Produce as output only the lines below starting at the line with "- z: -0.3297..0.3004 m" and continuing through the line with "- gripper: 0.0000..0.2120", each one exactly as written.

-----

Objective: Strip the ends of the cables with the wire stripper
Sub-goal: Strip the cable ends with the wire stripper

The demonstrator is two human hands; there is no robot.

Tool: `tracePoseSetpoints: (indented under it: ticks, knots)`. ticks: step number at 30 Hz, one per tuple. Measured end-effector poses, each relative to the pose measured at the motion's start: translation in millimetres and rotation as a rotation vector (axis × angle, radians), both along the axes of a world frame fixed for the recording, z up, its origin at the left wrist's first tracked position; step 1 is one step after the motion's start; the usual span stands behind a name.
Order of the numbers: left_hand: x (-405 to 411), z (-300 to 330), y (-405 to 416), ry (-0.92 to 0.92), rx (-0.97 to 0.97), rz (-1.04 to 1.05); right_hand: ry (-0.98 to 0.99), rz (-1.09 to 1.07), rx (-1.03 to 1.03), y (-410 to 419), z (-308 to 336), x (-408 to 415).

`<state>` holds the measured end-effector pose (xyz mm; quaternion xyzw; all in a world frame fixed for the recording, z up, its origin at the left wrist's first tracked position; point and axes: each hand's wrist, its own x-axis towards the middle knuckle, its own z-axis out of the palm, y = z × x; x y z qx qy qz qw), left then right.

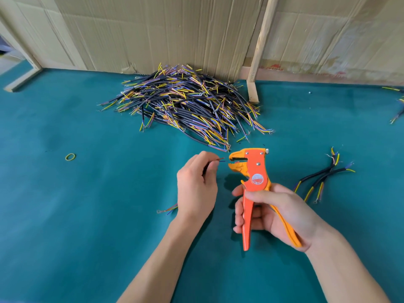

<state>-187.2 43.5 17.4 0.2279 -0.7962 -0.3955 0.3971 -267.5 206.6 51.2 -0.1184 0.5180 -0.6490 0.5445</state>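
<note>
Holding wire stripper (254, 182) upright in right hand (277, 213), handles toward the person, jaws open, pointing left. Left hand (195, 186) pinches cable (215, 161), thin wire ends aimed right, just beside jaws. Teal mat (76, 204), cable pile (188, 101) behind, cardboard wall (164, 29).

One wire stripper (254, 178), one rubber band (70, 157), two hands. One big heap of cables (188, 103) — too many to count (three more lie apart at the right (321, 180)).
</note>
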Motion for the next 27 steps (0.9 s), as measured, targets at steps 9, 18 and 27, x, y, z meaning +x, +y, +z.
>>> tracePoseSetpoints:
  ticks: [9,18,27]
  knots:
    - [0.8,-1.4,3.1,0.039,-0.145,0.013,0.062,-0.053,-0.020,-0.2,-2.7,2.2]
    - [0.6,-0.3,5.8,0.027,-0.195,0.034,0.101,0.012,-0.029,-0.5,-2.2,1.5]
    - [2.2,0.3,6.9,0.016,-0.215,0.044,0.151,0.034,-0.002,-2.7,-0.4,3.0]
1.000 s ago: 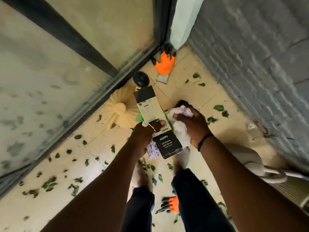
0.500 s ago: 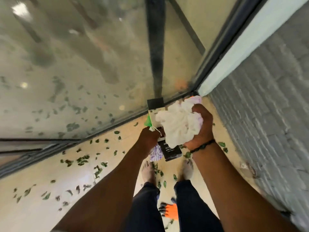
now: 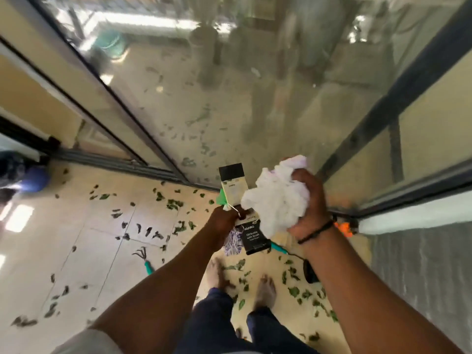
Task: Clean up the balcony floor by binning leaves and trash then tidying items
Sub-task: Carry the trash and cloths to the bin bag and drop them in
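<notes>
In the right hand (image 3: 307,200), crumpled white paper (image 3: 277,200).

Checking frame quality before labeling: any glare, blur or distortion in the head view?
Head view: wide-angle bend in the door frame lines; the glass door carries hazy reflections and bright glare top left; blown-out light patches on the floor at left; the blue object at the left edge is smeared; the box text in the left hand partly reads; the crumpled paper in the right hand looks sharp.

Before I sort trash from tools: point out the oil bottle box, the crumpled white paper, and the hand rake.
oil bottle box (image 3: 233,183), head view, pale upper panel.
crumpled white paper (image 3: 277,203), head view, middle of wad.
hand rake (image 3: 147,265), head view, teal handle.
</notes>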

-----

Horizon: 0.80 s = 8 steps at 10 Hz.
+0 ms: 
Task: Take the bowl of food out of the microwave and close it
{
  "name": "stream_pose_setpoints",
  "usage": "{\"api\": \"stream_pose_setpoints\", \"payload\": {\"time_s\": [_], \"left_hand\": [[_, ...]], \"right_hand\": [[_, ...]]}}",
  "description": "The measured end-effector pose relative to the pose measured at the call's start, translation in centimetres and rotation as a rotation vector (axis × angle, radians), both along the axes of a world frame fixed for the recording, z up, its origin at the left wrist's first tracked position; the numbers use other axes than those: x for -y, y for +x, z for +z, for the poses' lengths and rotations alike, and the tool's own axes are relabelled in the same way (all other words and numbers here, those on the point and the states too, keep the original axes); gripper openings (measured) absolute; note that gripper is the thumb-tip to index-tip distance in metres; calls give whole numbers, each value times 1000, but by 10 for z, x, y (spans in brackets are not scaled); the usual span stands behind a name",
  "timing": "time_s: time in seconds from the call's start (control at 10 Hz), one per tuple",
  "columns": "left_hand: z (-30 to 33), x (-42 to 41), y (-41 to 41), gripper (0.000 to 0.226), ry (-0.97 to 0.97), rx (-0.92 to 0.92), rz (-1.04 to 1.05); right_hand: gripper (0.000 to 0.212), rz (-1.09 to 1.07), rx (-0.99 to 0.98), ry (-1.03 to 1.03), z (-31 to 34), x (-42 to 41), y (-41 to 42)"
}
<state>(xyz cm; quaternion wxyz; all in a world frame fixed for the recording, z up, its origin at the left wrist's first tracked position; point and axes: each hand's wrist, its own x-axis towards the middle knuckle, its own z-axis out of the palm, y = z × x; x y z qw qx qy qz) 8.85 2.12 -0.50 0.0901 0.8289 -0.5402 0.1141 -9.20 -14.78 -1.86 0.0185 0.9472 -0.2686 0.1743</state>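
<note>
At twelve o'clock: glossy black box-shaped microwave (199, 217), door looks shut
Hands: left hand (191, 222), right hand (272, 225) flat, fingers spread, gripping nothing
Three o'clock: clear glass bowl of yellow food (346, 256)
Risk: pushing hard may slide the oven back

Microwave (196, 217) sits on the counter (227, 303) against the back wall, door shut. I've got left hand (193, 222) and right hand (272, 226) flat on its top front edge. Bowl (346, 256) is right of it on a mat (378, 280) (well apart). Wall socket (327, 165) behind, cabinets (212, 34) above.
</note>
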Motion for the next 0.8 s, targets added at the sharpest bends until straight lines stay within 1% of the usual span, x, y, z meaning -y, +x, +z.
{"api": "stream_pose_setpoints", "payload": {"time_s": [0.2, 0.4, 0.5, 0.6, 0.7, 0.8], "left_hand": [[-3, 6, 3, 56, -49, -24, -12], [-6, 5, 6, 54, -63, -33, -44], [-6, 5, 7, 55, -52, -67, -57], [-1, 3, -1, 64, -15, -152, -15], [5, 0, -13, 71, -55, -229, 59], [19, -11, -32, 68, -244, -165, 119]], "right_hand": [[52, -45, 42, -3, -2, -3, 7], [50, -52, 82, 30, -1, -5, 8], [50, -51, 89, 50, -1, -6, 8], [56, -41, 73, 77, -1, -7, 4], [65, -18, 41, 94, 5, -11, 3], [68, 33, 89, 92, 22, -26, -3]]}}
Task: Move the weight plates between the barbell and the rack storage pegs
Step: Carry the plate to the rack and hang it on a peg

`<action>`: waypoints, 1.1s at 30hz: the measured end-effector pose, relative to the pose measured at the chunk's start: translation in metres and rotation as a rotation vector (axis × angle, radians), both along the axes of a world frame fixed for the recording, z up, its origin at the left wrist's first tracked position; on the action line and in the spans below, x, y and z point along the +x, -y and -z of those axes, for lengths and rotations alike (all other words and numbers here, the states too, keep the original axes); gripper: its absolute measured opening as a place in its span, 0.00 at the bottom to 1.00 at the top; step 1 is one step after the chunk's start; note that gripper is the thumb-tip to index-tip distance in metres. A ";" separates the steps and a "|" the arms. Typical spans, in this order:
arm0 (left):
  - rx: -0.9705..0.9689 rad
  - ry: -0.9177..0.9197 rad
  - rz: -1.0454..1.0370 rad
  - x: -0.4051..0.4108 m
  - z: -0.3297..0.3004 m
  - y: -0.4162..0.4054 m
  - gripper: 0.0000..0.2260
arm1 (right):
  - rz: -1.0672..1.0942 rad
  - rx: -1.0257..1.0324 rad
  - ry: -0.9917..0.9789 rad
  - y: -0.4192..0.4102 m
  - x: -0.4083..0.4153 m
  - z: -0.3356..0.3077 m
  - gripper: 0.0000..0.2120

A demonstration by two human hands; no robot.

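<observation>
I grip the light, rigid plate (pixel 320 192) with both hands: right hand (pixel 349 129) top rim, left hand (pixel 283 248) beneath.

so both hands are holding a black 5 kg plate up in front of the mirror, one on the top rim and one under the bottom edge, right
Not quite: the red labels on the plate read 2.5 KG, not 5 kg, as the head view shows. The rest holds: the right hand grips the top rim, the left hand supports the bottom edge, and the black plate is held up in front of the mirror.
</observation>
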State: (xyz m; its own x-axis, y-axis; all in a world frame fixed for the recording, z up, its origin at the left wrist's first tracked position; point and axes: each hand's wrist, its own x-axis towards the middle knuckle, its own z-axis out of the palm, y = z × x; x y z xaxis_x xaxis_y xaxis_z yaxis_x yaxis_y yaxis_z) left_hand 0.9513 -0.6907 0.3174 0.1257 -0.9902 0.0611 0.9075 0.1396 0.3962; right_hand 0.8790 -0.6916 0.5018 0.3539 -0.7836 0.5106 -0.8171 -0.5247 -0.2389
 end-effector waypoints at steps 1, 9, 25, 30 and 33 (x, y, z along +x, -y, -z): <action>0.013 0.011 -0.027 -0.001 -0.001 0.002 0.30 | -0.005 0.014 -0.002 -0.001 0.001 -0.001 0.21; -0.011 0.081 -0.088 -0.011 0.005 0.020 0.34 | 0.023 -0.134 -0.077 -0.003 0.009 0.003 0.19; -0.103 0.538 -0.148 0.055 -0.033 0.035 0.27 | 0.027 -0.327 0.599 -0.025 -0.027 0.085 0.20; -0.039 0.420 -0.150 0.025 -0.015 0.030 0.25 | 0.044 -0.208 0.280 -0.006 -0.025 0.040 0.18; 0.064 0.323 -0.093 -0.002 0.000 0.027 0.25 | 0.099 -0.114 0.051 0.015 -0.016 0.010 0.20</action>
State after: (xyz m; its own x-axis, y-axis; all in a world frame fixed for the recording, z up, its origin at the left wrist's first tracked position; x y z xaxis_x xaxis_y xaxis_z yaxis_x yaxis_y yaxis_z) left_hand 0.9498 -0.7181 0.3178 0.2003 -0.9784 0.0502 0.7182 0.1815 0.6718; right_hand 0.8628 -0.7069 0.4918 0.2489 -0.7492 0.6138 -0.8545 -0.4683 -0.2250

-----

THE COMPLETED TASK:
  - z: -0.3297..0.3004 m
  - y: -0.4162..0.4054 m
  - gripper: 0.0000..0.2260
arm1 (right):
  - rz: -1.0672..1.0942 rad
  - rx: -1.0257..1.0324 rad
  - ry: -0.9917..0.9789 rad
  - y: -0.4192..0.4102 m
  - x: -0.4083..0.4153 m
  - z: -0.3356..0.3077 m
  - gripper: 0.0000..0.2120

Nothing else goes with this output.